SQL Error ARDECHE IMAGES : Docmonde
Les États généraux du film documentaire 2022 Docmonde

Docmonde


The Docmonde programme brings together films whose screenplays were developed during residences organised by the eponymous association in different points around the globe. The four films to be screened this year come from Armenia, French Guiana, Tunisia and Georgia. The spaces they explore have, in principle, nothing in common, but their themes have a striking similarity. The filmmaker is placed alongside their protagonists in an interstitial space that always connects two distinct “worlds”: patriarchy and sorority, ennemy territories, the dead and the living… In this gap, the filmmakers become a relay not only for images but also for stories. They have gone on an exploration of familiar spaces that they frequent, or have frequented, all the time engaged in an immense labour of deconstructing their ways of looking, of hearing, and drawing from these interstitial spaces material that questions these worlds and their permeability.

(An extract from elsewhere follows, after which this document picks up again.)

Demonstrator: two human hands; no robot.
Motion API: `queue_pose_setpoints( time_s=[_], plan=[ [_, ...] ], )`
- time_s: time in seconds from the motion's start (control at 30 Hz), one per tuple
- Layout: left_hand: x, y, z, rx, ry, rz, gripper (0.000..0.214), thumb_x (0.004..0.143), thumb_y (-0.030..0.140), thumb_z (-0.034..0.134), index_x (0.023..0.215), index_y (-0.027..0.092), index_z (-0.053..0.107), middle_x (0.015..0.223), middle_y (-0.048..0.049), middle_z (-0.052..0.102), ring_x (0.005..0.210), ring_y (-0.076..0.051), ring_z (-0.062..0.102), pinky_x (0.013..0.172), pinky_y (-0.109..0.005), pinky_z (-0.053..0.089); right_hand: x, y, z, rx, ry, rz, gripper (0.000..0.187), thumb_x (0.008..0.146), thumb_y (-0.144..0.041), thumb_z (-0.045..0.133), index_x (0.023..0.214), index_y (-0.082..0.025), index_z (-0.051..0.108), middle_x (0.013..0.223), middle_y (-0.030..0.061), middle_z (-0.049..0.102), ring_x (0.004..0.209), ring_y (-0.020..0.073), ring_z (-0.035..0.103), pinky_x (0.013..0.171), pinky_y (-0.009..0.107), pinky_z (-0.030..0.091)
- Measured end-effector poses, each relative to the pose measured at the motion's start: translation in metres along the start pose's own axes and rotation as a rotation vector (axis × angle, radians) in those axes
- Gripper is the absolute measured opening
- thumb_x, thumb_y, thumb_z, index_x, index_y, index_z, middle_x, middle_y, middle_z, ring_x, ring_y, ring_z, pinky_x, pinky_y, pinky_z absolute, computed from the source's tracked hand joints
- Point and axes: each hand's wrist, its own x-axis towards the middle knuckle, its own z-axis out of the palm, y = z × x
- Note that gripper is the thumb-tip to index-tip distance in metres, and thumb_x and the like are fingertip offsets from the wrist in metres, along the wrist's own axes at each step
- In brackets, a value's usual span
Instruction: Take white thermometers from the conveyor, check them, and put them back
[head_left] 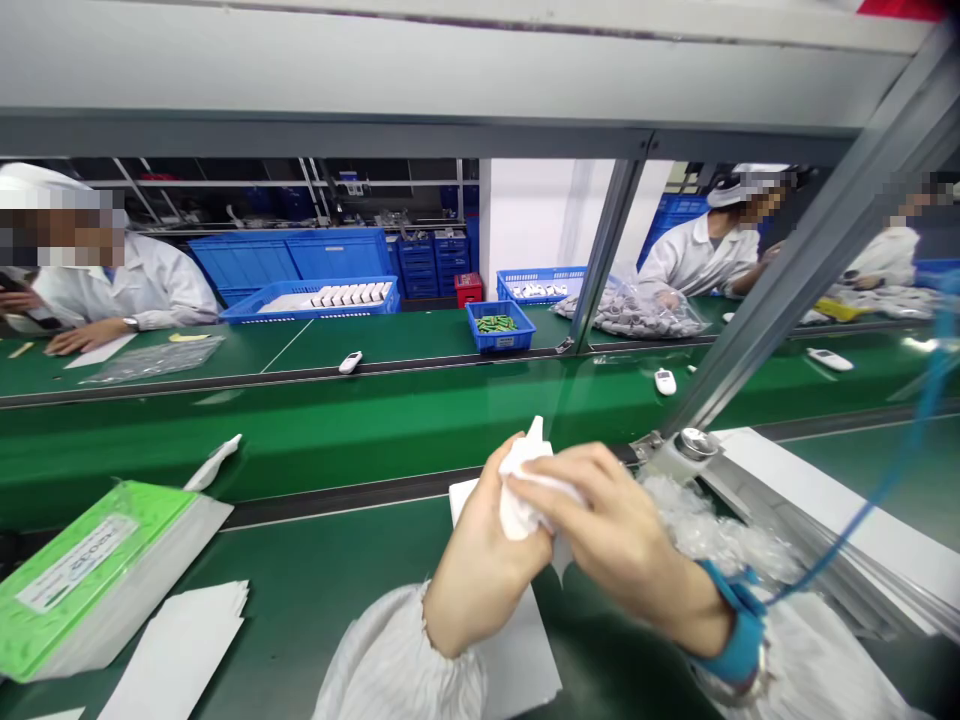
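Observation:
Over the near bench, both my hands meet in front of me. My left hand (484,560) is closed around a white handheld device (535,430), whose narrow tip points up and away. Against its body my right hand (619,530) presses a white wipe (551,488), pinched in bent fingers; a corner of the wipe hangs below. Most of the device is hidden by fingers and wipe. Beneath my hands lies a white sheet or pad (517,660) on the green bench. A blue wrist strap with a coiled cord is on my right wrist.
A green conveyor (420,420) carries several white devices (664,381). At left sit a green-topped pack (90,570) and white papers (180,650). A white-bodied dispenser with a metal top (695,445) and clear plastic bags stand right, near a slanted metal post (810,230). Co-workers sit opposite.

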Motion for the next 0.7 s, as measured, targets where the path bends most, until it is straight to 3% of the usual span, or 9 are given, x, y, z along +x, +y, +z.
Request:
queue_pose_setpoints(
  time_s=[0.07, 0.23, 0.33, 0.4, 0.5, 0.6, 0.7],
  plan=[
    [0.000, -0.003, -0.001, 0.038, 0.010, -0.006, 0.060, 0.076, 0.011, 0.066, 0.132, 0.023, 0.049, 0.089, -0.0020, 0.066, 0.083, -0.018, 0.065, 0.071, -0.027, 0.054, -0.004, -0.001, 0.000, -0.012, 0.029, 0.024, 0.029, 0.093, -0.007, 0.052, 0.118, -0.015, 0.065, 0.106, 0.0108, 0.069, 0.092, 0.0213, 0.058, 0.078, 0.036, 0.056],
    [0.002, -0.013, -0.004, 0.031, -0.042, 0.029, 0.067, 0.073, 0.011, 0.069, 0.135, 0.025, 0.047, 0.084, 0.0001, 0.062, 0.062, -0.010, 0.055, 0.049, -0.018, 0.042, -0.012, 0.010, -0.006, 0.002, -0.039, -0.041, 0.029, 0.098, -0.012, 0.044, 0.121, -0.017, 0.062, 0.105, 0.0087, 0.070, 0.093, 0.0206, 0.058, 0.078, 0.036, 0.055],
    [0.003, -0.011, -0.006, 0.049, -0.017, -0.034, 0.068, 0.077, 0.012, 0.066, 0.139, 0.027, 0.040, 0.077, 0.0042, 0.058, 0.045, -0.003, 0.040, 0.038, -0.016, 0.032, -0.024, 0.036, -0.006, -0.235, -0.086, 0.144, 0.027, 0.098, -0.014, 0.046, 0.118, -0.018, 0.063, 0.109, 0.0113, 0.067, 0.094, 0.0226, 0.057, 0.078, 0.038, 0.053],
    [0.002, -0.004, -0.006, 0.043, -0.004, -0.070, 0.072, 0.079, 0.013, 0.065, 0.142, 0.030, 0.035, 0.077, 0.0058, 0.057, 0.041, -0.002, 0.034, 0.034, -0.015, 0.027, -0.038, 0.055, -0.001, -0.387, -0.183, 0.283, 0.026, 0.097, -0.014, 0.045, 0.114, -0.018, 0.065, 0.107, 0.0119, 0.066, 0.091, 0.0237, 0.057, 0.075, 0.038, 0.052],
    [-0.001, 0.007, -0.005, 0.003, -0.003, -0.092, 0.076, 0.079, 0.015, 0.065, 0.145, 0.032, 0.031, 0.073, 0.0071, 0.055, 0.039, -0.002, 0.032, 0.032, -0.014, 0.026, -0.063, 0.073, 0.010, -0.467, -0.282, 0.353, 0.026, 0.096, -0.017, 0.044, 0.102, -0.018, 0.070, 0.099, 0.0141, 0.067, 0.087, 0.0271, 0.057, 0.071, 0.042, 0.051],
    [-0.006, 0.010, -0.007, 0.004, 0.041, -0.054, 0.074, 0.081, 0.016, 0.065, 0.145, 0.031, 0.032, 0.074, 0.0068, 0.055, 0.037, 0.000, 0.033, 0.031, -0.013, 0.025, -0.078, 0.071, 0.012, -0.452, -0.298, 0.372, 0.027, 0.097, -0.026, 0.046, 0.102, -0.018, 0.070, 0.109, 0.0163, 0.067, 0.102, 0.0330, 0.057, 0.075, 0.047, 0.051],
    [-0.011, 0.003, -0.018, 0.042, 0.123, -0.028, 0.070, 0.080, 0.015, 0.066, 0.142, 0.028, 0.035, 0.077, 0.0065, 0.057, 0.035, 0.000, 0.037, 0.031, -0.014, 0.030, -0.079, 0.057, 0.005, -0.307, -0.295, 0.396, 0.026, 0.098, -0.032, 0.047, 0.109, -0.019, 0.068, 0.116, 0.0125, 0.067, 0.108, 0.0309, 0.057, 0.084, 0.049, 0.052]
  ],
)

Inna Mkhitaryan, director of Tonratun opens her first film with a shot of confounding beauty, its light seeming to be inspired by certain baroque Flemish paintings. In the tonratun, an oven used until recently by women to cook the lavash, traditional Armenian bread, the filmmaker’s mother is busy preparing dough. At the heart of her approach, the filmmaker reactivates this place as a site of cinema, having well understood that around the tandoor, things were not just about making bread. The discourse of these women unravels to speak about how successive wars and the ancient oppression of the Armenian people have directly affected their lives, including their motherhood. In this essential space of sorority at the heart of a profoundly patriarchal society, the filmmaker presents us with this history of Armenia as seen by its women.

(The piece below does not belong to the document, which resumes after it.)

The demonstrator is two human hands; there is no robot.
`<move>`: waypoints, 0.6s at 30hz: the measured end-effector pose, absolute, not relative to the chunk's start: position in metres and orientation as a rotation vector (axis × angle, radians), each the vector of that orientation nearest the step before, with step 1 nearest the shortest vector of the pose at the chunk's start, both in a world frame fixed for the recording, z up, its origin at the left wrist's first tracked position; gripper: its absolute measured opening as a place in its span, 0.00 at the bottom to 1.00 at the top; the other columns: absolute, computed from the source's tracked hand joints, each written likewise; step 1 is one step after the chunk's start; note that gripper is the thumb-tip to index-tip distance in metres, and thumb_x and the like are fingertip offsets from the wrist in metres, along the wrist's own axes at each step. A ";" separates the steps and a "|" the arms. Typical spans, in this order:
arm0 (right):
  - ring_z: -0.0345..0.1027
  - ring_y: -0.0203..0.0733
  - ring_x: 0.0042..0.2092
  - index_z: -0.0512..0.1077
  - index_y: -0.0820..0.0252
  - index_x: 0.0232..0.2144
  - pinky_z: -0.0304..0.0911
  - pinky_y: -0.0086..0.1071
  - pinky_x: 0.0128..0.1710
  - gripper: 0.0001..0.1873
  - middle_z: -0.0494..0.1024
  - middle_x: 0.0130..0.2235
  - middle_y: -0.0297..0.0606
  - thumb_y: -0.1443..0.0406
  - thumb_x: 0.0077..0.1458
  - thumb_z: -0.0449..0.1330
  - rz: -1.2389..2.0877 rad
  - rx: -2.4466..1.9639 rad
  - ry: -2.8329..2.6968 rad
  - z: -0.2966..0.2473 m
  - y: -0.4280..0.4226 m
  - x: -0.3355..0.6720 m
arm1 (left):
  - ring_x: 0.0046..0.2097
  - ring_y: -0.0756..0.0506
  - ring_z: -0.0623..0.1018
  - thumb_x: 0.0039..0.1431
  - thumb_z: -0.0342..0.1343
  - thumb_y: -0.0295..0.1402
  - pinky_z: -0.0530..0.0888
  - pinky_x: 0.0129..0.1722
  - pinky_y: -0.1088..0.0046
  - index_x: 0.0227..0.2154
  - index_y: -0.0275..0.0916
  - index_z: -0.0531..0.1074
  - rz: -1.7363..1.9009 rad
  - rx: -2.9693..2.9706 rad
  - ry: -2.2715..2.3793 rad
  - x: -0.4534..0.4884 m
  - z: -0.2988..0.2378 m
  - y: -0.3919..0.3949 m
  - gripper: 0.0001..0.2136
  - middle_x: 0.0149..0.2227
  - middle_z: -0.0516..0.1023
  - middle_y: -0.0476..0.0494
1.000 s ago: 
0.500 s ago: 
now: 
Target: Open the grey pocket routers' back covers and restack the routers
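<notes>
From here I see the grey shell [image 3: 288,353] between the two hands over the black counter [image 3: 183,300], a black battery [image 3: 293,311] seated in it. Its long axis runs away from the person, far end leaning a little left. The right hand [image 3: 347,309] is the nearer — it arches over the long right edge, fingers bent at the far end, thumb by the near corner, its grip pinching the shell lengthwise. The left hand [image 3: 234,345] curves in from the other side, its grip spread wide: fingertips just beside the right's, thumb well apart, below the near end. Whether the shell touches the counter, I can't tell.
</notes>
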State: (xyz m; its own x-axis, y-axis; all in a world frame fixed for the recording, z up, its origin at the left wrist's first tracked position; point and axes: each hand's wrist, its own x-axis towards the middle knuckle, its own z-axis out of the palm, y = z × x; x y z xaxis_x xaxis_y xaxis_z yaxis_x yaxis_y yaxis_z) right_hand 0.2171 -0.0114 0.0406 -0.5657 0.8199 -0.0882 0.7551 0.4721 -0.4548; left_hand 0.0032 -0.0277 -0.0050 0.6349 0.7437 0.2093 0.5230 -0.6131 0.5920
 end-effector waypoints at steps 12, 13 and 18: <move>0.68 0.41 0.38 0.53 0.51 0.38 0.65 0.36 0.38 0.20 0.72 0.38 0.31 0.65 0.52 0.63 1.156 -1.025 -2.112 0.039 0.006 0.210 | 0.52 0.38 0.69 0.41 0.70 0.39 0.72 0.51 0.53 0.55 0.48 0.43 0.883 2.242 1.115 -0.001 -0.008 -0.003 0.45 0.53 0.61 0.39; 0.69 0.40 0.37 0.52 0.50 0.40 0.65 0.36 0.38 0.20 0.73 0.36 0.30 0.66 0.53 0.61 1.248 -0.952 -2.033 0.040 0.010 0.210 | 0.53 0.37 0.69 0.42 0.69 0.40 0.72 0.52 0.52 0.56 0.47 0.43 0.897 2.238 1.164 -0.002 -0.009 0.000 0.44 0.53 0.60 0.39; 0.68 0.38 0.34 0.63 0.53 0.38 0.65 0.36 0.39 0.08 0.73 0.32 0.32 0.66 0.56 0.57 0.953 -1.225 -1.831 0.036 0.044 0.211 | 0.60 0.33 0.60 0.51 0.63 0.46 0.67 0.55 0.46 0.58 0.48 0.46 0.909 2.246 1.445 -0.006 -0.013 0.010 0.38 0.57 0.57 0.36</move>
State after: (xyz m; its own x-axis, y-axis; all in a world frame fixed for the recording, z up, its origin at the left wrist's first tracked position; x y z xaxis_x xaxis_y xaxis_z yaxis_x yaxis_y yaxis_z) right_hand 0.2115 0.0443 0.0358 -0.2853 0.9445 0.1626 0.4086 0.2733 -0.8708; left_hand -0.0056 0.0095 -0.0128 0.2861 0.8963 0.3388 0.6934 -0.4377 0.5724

Maradia Tsaava, in her first film Water Has No Borders, tells the story of another region in conflict in a radically different place. The operation of a hydroelectric power plant located on the Enguri – whose arch dam was for a long time the highest in the world – is shared between Georgia up river, and Abkhazia several kilometers further down. Abkhazia is a former Georgian territory that seceded in 1992 following an armed conflict, and refuses access to its land by Georgian citizens. It has become for the latter a lost paradise, an inaccessible fairy tale. While waiting for a possible authorisation to pass to the other side, Maradia moves around this absurd site of space-time where only water can pass, but not human beings. There, accompanied by Ika, she becomes a transmitter of stories by a community torn from its other half for political motives.

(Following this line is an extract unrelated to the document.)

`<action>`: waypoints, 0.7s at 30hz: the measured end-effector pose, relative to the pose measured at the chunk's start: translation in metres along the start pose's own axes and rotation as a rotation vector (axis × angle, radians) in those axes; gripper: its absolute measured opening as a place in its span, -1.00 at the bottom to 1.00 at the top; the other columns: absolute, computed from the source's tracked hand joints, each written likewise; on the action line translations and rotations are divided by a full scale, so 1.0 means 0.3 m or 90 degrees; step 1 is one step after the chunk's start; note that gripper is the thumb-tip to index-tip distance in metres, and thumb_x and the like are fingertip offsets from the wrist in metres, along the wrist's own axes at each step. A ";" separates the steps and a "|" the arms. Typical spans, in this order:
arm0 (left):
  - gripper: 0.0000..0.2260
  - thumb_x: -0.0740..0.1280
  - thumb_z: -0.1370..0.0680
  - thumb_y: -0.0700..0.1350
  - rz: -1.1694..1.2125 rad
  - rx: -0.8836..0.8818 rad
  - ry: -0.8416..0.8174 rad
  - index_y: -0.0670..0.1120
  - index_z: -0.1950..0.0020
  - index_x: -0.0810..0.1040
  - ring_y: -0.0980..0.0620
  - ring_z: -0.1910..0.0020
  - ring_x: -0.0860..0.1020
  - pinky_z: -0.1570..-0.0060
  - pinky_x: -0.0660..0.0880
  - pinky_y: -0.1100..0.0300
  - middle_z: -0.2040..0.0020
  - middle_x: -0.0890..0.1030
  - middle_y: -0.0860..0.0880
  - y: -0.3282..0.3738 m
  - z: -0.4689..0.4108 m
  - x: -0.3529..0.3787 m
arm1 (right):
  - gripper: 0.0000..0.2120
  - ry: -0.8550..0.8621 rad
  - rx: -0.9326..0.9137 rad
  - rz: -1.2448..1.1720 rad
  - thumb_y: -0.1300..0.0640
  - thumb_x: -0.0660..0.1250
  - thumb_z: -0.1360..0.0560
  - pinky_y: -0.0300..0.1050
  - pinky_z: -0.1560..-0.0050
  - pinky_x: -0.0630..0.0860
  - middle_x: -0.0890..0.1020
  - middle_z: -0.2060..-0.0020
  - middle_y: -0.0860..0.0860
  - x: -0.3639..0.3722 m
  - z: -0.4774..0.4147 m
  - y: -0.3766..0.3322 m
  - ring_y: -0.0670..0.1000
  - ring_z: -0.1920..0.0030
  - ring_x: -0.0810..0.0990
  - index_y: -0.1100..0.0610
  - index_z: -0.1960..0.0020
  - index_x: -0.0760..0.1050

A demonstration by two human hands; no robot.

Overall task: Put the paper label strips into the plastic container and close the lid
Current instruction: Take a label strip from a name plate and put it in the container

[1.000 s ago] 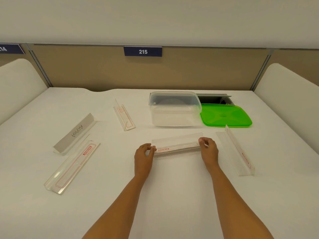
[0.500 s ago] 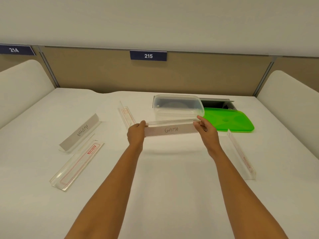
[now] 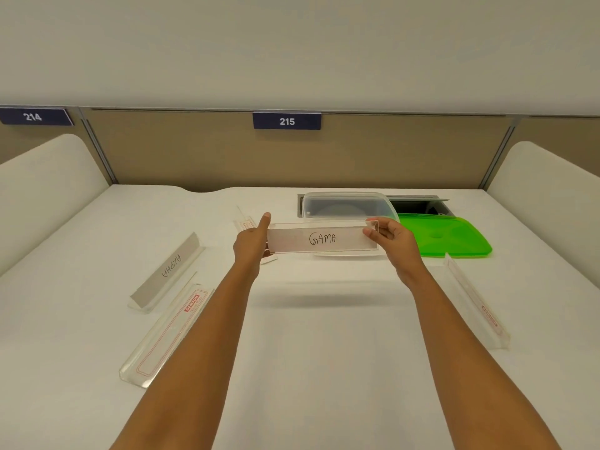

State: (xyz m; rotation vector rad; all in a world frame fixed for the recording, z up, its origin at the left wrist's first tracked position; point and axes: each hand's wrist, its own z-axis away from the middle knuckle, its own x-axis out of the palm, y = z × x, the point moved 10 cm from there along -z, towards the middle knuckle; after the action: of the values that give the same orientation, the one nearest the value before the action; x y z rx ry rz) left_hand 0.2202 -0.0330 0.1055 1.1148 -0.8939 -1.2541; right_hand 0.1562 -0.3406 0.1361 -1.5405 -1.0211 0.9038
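Head view: white surface (image 3: 324,368) inside a cubicle bay, tan partition wall behind, white curved dividers left and right. Blue number plates "214" (image 3: 34,116) and "215" (image 3: 287,121) on the back panel. Open cable hatch (image 3: 422,206) recessed at the rear of the surface, behind the green lid (image 3: 454,237), which lies flat on the surface, off the container.

Clear plastic container (image 3: 349,206) sits open at rear centre, just left of the lid. Can't tell if anything is in it.

Both hands are raised above the surface, holding one clear acrylic label holder (image 3: 323,238) by its ends, in front of the container. Left hand (image 3: 251,245) pinches the left end, thumb up along the edge; right hand (image 3: 394,240) grips the right end with fingers curled round it. Holder is level, face toward camera, paper strip inside reads "GAMA" in handwriting. Its shadow falls on the surface below.

Other holders on the surface:
- "ALPHA" holder (image 3: 168,271), far left, paper strip inside.
- Holder with red-outline insert (image 3: 165,332), just in front of ALPHA, lying flat.
- Small holder (image 3: 245,224), mostly hidden behind the left hand.
- Holder at the right (image 3: 477,306), standing on edge, red print on it.
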 end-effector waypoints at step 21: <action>-0.75 0.35 -0.51 0.10 -0.060 0.238 -0.090 0.05 -0.14 0.54 0.22 -0.01 0.51 0.01 0.38 0.32 0.06 0.56 0.21 0.155 -0.059 0.235 | -0.81 -0.041 -0.004 0.047 0.19 0.38 -0.50 -0.34 -0.03 0.45 0.59 0.09 -0.02 -0.122 -0.232 -0.033 -0.08 0.03 0.52 0.12 -0.11 0.55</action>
State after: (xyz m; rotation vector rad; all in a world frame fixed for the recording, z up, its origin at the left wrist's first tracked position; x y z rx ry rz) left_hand 0.2583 -0.1016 0.1413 1.3861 -1.2308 -1.2859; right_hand 0.2058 -0.3975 0.1601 -1.5722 -1.0183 1.0075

Gardien des mondes is the title of Leïla Chaïbi’s film, a title that inspires this work and constitutes its main thread. In the Jellaz cemetery, principal cemetery in Tunis, she films Hassan who arrived there after a tumultuous life. As he tells the tale, he fell asleep nearly forty years ago at the foot of a grave. On awaking, he never left the cemetery. There, he set up residency, found peace, lived as an indigent near his mother who is buried there and to whom he confides daily. He also opens up to the filmmaker who sketches the portrait of this protector of the dead and observer at a distance from the living. Engraved in the hollows, we also perceive the portrait of a space suspended between two worlds, and also that of the Tunisians who come to visit their buried.



Finally, the space between the world of the dead and the living is explored by two other filmmakers in Wani. On the Guiana banks of the river Maroni at Maripasoula, near his home among the community of Aluku, Kerth Agounti accompanied by co-director Nicolas Pradal, takes us by the hand. They take up position near Wani Doudou, son of the traditional chief who died several years ago. With his disappearance, a whole series of gestures and rituals seems to have disappeared with him. Filming their character who is facing a vertiginous existential void, they plunge with him to the heart of the rites of his community. The people attempt to remember the correct ordering of the ceremony, in order to maintain the fragile balance between the spirits of the dead and their grieving families.



Aurélien Marsais



Screenings hosted by Aurélien Marsais.

In the presence of the directors.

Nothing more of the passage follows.